After a dismal start to the water season, California was able to run the Delta pumps that move water to San Luis Reservoir, a facility shared by DWR and the U.S. Bureau of Reclamation. The state’s portion of that reservoir, or about one million acre feet of water, was filled in late March. The federal portion then was about 98% full.
The Kings River watershed will be watched this year as the Army Corps of Engineers ordered flood flows be moved to Tulare Lake, which began flooding in late March. The flooding of the lakebed could reduce California’s cotton acreage to the lowest it’s been in decades, according to one cotton industry leader in a social media post.
The Kings River Water Association reports that water content readings in the watershed are the highest recorded and are said to be “far higher than the 126 inches of snow measured by state surveyors near Echo Summit, with a water content of 54 inches (221% of average),” according to a statement from the association.
“The Department of Water Resources makes a big deal of those measurements which tend to be inaccurately reported as being representative of the entire state’s snow conditions,” said Kings River Watermaster Steve Haugen. “You have to use the local data which our Kings River reports far more accurately in representing the huge snow accumulation present over the southern Sierra ranges.”

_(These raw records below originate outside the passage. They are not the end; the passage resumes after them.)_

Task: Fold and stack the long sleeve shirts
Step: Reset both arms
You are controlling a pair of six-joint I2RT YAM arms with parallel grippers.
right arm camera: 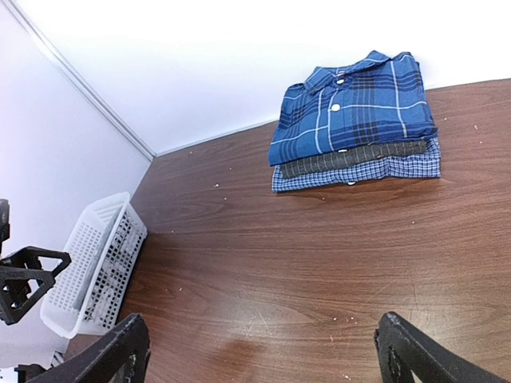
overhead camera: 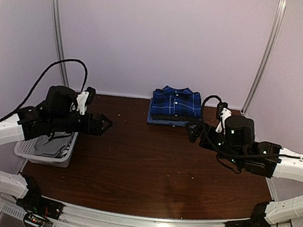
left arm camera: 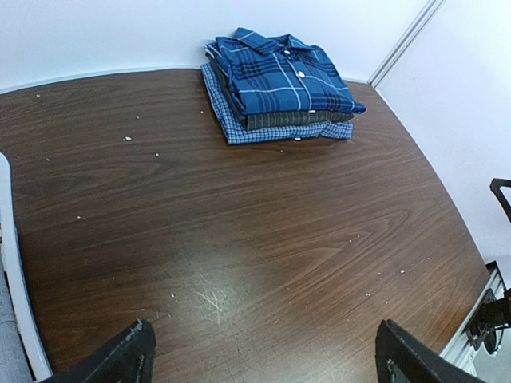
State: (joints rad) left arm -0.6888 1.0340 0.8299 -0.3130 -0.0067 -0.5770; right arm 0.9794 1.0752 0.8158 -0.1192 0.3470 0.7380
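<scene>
Three folded shirts in one stack at the far edge of the tabletop (overhead camera: 145, 167), upper centre of the overhead view, close to the back wall. On top, royal-blue plaid shirt (left arm camera: 279, 80), collar and white buttons facing up. Beneath it, dark grey checked shirt (left arm camera: 291, 120), only its edge showing. At the bottom, pale blue fine-checked shirt (left arm camera: 263, 136), sticking out slightly past the other two.

Left end effector (overhead camera: 104, 122) at middle left of the overhead view, wide open, holding nothing, well apart from the stack. Right end effector (overhead camera: 194, 133) at middle right, likewise wide open and empty, lower right of the stack, clear of it.

White mesh basket (overhead camera: 26, 151) at lower left, at the tabletop's left edge, partly under the left arm. Pale crumbs (left arm camera: 128, 138) scattered over the dark wood.
</scene>
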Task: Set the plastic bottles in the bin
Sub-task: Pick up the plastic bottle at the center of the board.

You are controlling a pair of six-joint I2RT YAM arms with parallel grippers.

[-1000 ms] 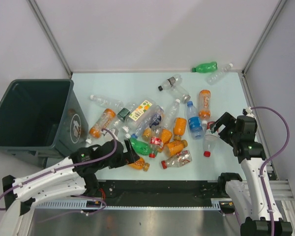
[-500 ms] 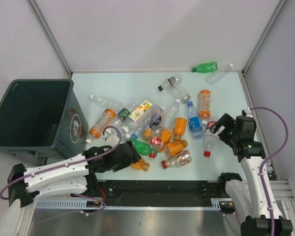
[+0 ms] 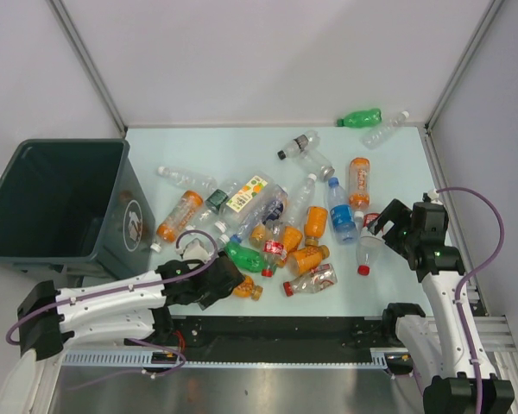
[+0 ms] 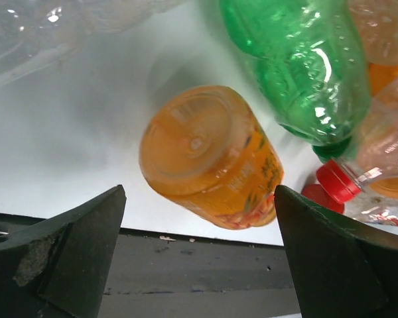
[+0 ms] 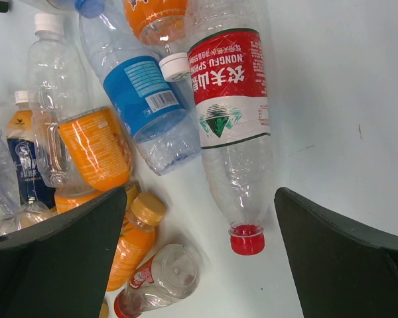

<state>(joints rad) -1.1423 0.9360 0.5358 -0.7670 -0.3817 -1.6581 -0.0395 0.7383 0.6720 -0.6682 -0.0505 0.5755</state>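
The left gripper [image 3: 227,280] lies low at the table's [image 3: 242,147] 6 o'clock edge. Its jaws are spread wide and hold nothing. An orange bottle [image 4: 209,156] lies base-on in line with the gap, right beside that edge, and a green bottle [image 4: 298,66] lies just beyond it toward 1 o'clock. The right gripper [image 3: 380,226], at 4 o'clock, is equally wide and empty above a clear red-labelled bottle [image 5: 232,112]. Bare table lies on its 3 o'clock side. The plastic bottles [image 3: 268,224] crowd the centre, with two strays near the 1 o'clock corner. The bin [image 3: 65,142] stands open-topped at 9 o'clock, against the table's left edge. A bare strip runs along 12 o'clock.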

Haugen termed the record Kings River figures “remarkable” but said they were not unexpected given the onslaught of major snow-producing storm events that a dozen atmospheric river episodes produced over the southern Sierra Nevada, the KRWA statement says. It goes on to point out that the snow depth one year ago at Rattlesnake Creek, elevation 9,900 feet, was just over 10 inches.
Pine Flat Reservoir on the Kings River was at about 70% of capacity on April 1, with estimates of several times the reservoir’s holding capacity contained in the snowpack. Similar stories are being told of other California reservoirs. Turlock Irrigation District reports that 2-3 times the design capacity of Don Pedro Reservoir, a 2 maf facility wholly owned and managed by TID on the Tuolumne River, is contained in the snowpack upstream.
Shasta Lake and Lake Oroville, the state’s two cornerstone storage facilities, are each nearing full pool as snowpack in their respective watersheds is said to be high as well, though not as epic as the southern Sierra Nevada.
“From a Northstate perspective, this was a more typical rain year, which we haven’t seen in a long time,” said Colleen Cecil, executive director of the Butte County Farm Bureau.